Jeffrey realized that none of the hors d’oeuvres he’d seen all afternoon included seafood. This wasn’t surprising, considering the amount of nuclear waste and fallout built up by now in the Atlantic. Some scientists said the ecological damage wasn’t really that severe, that the ocean was very vast and so the toxins were hugely diluted. The relatively small tactical atomic warheads now — used by both sides hundreds of miles from land — weren’t much compared to the many megatons the U.S. and USSR and other nuclear powers had tested in the atmosphere or in the oceans in the early Cold War. But it was very different, at least psychologically, in an actual shooting war. No one was taking chances, which was too bad. Jeffrey loved seafood.

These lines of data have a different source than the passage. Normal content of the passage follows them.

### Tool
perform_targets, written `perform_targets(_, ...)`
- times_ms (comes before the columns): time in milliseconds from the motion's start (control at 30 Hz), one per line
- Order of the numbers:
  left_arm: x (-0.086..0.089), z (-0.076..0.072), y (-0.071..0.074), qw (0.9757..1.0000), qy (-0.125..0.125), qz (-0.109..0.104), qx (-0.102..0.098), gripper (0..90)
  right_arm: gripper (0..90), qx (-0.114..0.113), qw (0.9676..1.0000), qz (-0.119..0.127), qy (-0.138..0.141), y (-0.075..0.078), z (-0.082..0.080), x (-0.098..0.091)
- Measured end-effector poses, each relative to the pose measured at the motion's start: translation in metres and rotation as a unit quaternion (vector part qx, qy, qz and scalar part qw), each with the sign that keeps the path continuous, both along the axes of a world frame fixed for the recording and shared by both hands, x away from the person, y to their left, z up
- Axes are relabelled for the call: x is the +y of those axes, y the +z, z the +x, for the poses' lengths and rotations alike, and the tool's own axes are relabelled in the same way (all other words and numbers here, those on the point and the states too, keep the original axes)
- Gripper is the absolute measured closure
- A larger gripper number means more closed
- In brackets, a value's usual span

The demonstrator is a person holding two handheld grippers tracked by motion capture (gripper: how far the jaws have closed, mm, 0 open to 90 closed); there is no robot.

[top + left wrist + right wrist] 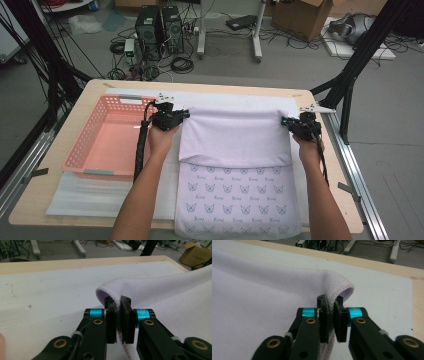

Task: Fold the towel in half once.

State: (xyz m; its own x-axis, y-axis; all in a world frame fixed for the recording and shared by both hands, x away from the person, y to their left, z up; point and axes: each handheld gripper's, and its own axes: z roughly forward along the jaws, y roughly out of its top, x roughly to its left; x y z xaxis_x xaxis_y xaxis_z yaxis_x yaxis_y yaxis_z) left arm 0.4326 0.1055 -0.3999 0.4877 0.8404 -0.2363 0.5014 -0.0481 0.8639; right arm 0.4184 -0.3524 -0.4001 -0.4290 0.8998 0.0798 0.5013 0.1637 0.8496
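left gripper jaws pinching towel corner edge; right gripper jaws likewise, opposite corner.

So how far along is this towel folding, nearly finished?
Partly. One fold looks done: the far half of the towel lies doubled toward the person, plain side up, leaving the butterfly print bare at the near end. In hand: the left gripper and right gripper each have a corner hem between their fingers. Further folds look likely; the pink basket sits beside.
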Motion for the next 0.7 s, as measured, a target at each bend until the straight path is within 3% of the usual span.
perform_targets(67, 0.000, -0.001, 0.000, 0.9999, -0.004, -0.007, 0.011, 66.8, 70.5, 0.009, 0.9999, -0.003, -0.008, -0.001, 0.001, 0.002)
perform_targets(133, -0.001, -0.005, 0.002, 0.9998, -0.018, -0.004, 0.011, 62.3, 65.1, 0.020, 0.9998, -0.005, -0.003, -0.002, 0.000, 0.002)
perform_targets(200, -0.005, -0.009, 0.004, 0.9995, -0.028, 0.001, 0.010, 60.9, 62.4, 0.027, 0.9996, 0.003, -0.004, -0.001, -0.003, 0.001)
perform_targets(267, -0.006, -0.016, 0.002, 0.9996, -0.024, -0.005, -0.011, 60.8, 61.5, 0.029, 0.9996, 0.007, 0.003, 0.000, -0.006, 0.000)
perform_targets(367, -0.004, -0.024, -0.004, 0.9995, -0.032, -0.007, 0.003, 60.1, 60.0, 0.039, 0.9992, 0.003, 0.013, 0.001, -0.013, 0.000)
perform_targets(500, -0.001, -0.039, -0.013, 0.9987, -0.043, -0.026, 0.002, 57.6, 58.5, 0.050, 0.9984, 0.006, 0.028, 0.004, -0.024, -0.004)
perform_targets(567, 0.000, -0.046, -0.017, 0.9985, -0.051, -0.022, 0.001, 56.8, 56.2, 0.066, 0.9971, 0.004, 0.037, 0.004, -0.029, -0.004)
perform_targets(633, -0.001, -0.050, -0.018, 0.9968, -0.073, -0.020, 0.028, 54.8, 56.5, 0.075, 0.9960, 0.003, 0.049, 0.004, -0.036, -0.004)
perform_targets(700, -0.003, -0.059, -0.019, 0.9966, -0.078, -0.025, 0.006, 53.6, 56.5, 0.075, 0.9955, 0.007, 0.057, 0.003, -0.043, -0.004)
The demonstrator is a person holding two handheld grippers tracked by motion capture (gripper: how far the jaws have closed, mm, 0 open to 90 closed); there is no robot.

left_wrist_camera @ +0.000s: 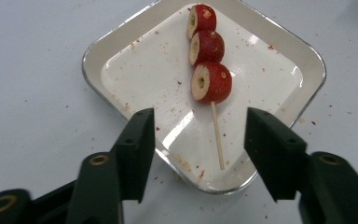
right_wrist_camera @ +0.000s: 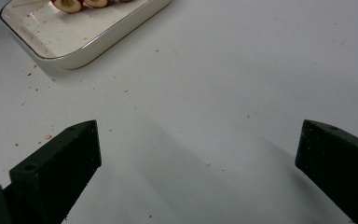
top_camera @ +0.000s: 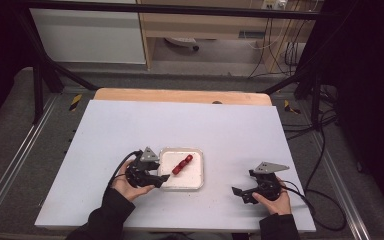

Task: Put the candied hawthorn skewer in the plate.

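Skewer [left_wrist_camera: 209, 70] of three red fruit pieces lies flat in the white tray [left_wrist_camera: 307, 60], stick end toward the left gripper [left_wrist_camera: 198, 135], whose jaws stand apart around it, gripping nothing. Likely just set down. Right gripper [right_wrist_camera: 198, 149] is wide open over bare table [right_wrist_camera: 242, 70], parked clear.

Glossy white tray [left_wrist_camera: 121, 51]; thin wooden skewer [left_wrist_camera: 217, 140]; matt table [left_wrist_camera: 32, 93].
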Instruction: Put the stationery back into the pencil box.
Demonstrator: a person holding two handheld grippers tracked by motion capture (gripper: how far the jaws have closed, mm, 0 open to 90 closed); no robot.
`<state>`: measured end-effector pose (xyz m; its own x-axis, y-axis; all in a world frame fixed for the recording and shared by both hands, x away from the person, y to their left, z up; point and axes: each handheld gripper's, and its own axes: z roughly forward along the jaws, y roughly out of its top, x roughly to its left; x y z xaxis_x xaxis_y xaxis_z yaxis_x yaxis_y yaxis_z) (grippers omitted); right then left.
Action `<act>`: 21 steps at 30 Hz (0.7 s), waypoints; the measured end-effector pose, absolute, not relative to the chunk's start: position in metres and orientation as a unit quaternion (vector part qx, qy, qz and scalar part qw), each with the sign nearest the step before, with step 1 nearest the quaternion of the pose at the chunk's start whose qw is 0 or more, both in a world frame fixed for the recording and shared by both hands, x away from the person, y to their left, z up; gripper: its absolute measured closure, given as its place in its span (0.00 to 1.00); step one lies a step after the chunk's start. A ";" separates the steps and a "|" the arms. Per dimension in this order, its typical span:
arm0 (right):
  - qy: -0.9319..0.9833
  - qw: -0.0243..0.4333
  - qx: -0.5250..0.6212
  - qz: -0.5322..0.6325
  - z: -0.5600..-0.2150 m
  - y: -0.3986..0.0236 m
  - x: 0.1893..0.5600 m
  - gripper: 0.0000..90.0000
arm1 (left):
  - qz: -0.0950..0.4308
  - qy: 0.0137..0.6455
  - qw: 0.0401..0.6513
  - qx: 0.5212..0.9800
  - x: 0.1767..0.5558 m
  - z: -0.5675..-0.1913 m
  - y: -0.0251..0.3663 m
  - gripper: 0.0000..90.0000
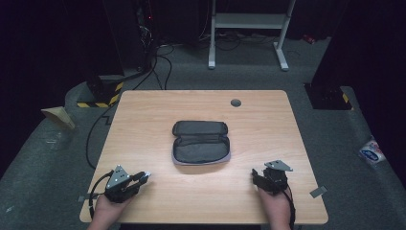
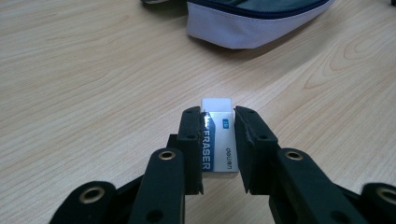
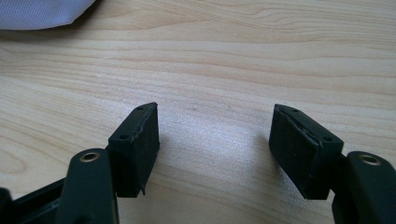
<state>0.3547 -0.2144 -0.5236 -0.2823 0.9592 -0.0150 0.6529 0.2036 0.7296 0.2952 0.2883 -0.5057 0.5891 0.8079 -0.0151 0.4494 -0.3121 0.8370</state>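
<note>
Overhead view; two close table-level views

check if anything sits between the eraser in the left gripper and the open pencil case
Nothing visible does. The left gripper is shut on the eraser, and bare table runs from it to the open pencil case, whose zipped lid is folded back.

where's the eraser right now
The eraser is clamped between the jaws of the left gripper, near the table's front left corner in the high view, with the open pencil case lying farther off at the table's middle.
</note>
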 end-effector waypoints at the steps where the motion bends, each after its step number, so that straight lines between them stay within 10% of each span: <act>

He quickly went from feeling fulfilled to feeling glum. Some of the atomic weapons detonated in the oceans had been set off by his ship, on his orders. Jeffrey wondered for the umpteenth time how many whales and dolphins he’d killed, collateral damage to the environment as he went after high-value enemy targets. He rationalized that the Germans and Boers had started it all, this limited tactical nuclear war at sea. Allied forces needed to use nukes in self-defense. High-explosive weapons just weren’t effective enough when the enemy was firing at you with fission bombs. And precision-guided high-explosive weapons weren’t the cure-all some pundits had thought they’d be before the war. The Axis had figured out how to distort the Global Positioning Satellite signals, and how to detect and jam or kill a ground or airborne laser-target-homing designator. Some defense analysts had warned about such things, before the war. Maybe they hadn’t been able to get the right people to listen.
Jeffrey was self-aware enough to witness his own mood swings. So here I am, in glamorous wartime Washington, D.C., wearing my country’s highest medal for valor, and I feel like crap. He grabbed for another hors d’oeuvre as a pretty young waitress went by. I need to raise my blood sugar. That should help. The waitress paused politely and Jeffrey took a dumpling filled with some sort of meat. Then he watched what he already called “the process” start again.
The waitress saw his star-shaped bronze medallion out of the corner of her eye. She turned to look at his face, to make sure it was really him. Of course it was him: Commander Jeffrey Fuller, United States Navy, captain of USS Challenger. War hero. The man of the hour. On national TV, and on the cover of every newsmagazine — the Internet was so plagued by Axis hackers and misguided hoaxes that most people used hard-copy newspapers to follow the war and the troubled economy.